Subject: Re: units of the ring A[X]
Date: Thu, 27 May 1999 16:14:32 +0200
Newsgroups: sci.math
pascal ORTIZ wrote:
> Let A be a commutative ring with 1.
> The units (ie invertible elements) of the ring A[X] are of type
> a_0+a_1X+...+a_nX^n
> where a_0 is a unit in A and the a_k's (k>0) are nilpotent elements of A.
> This can be proved quickly [...]
> I'm loocking for an elementary proof (avoiding the above result).

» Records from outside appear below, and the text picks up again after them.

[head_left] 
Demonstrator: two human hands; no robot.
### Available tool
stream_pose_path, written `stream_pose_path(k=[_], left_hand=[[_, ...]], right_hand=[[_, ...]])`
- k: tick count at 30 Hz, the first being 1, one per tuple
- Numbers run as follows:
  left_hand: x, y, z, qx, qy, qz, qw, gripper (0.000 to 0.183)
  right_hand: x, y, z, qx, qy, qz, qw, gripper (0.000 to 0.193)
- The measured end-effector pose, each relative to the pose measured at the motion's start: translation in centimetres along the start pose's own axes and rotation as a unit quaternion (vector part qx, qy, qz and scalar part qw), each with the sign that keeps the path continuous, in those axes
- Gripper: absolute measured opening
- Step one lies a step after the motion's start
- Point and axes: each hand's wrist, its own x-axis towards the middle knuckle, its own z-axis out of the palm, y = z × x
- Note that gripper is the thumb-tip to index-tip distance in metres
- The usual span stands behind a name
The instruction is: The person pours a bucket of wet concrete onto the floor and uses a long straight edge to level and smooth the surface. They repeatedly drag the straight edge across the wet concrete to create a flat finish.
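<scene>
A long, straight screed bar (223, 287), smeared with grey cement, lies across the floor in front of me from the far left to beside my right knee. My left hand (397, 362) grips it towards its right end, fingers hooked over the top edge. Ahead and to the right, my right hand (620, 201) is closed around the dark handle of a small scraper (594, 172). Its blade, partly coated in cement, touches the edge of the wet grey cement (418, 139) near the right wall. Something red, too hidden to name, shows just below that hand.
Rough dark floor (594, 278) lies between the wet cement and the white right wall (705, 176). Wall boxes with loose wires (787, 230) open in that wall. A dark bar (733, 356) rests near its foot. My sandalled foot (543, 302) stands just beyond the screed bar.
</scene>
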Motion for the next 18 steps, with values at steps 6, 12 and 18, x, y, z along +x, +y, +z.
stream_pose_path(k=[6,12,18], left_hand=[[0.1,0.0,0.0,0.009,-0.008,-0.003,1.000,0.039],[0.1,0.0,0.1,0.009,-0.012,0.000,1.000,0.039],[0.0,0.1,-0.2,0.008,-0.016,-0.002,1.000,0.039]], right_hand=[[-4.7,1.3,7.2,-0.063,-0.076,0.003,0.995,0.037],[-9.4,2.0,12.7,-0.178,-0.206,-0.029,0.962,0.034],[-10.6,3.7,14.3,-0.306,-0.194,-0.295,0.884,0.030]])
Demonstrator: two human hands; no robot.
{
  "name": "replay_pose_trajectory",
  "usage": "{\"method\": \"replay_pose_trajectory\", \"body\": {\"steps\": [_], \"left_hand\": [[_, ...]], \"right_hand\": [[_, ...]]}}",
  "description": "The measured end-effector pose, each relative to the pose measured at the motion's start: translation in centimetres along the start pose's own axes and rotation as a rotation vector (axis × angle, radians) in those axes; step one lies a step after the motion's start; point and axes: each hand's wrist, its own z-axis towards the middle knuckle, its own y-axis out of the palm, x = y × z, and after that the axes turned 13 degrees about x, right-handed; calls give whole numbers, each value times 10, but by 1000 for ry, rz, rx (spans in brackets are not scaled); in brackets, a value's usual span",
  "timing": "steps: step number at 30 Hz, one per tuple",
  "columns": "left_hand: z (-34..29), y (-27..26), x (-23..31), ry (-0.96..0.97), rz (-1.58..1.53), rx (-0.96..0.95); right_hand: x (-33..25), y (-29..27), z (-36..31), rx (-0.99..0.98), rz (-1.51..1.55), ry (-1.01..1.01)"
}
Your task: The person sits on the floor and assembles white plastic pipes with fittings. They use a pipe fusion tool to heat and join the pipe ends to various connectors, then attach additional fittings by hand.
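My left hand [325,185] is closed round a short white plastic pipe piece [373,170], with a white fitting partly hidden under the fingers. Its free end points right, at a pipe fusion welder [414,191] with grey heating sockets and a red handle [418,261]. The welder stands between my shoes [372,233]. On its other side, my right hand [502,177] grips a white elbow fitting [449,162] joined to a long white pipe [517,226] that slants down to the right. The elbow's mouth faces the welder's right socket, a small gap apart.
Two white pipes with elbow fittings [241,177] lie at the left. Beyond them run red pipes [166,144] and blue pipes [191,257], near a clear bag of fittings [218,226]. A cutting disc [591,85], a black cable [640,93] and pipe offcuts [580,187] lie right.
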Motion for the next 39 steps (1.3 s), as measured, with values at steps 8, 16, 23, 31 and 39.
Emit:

The following (sketch of a) proof is hopefully correct, and possibly
elementary.
First, it is immediate that for a_0 + a_1 X + ... to be invertible, a_0
must be a unit. So you are looking at elements of the form
1 - b X,
where b is another polynomial. If all coefficients of b are nilpotent,
then so is b, and 1 - b X is clearly invertibile by the usual formula
1 = (1 - b X) * (1 + b X + (b X)^2 + ...)
So now you want to go the other way: you have 1 - b X invertible, so
there is 1 + c X such that
1 = (1 - b X) * (1 + c X) = 1 + (c - b) X - b c X^2.
You get c = b, and thus b^2 = 0.
So you are left with proving that if a polynomial
b = b_0 + b_1 X + ...,
satisfies b^2 = 0, then all of its coefficients are nilpotent. It is
immediate that b_0^2 = 0. Therefore
(b - b_0)^3 = 0.
It follows that the polynomial
b_1 + b_2 X + ...
is nilpotent. Now take this as a model to set up an induction (b
nilpotent implies b_0 nilpotent and b_1 + b_2 X + ... nilpotent) and you
are done.
Andreas